| Task objective |
Please restate exactly the lines from the one holding "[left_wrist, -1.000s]" to the end of the material, including both ends and excluding every picture.

| Data provided |
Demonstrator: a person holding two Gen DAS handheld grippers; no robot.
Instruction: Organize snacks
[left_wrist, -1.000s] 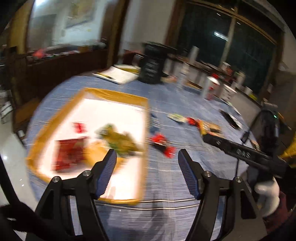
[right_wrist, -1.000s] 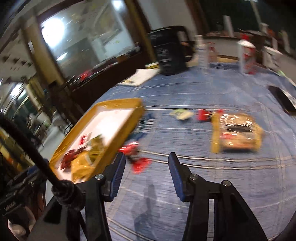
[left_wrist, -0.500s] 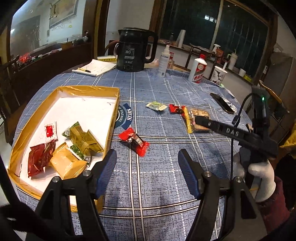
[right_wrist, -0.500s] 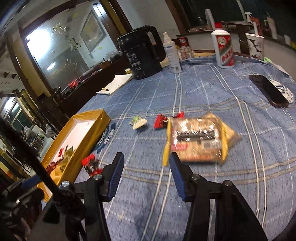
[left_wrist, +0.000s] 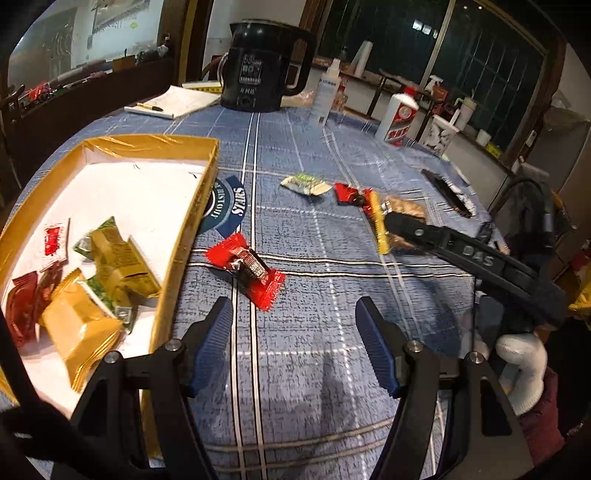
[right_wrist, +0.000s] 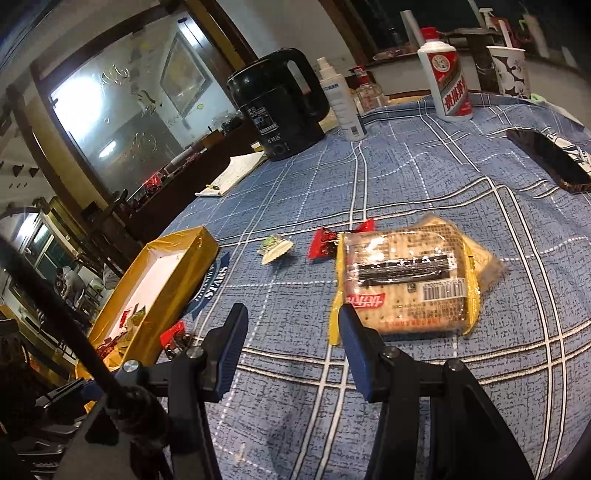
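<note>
Both grippers stood open and empty over the table. The left gripper (left_wrist: 293, 334) hung near the red candy (left_wrist: 245, 269) beside the tray (left_wrist: 192, 206); the right gripper (right_wrist: 291, 347) faced the cracker pack (right_wrist: 406, 284). Next, I judged, each needed lowering to straddle its snack.

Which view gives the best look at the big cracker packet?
The right wrist view: the cracker packet lies close ahead, unobstructed, with label and barcode visible. In the left wrist view the cracker packet is far off and largely hidden behind the right hand-held gripper, leaving only its yellow edge and a corner.
</note>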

| Solution to the exercise |
[left_wrist, -1.000s] 
[right_wrist, -1.000s] 
[left_wrist, -0.500s] 
[right_wrist, -0.500s] 
[left_wrist, +0.000s] 
[right_wrist, +0.000s] 
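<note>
Both grippers stood open and empty over the table. The left gripper (left_wrist: 293, 334) hung near the red candy (left_wrist: 245, 269) beside the tray (left_wrist: 192, 206); the right gripper (right_wrist: 291, 347) faced the cracker pack (right_wrist: 406, 284). Next, I judged, each needed lowering to straddle its snack.

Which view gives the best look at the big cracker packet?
The right wrist view: the cracker packet lies close ahead, unobstructed, with label and barcode visible. In the left wrist view the cracker packet is far off and largely hidden behind the right hand-held gripper, leaving only its yellow edge and a corner.
</note>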

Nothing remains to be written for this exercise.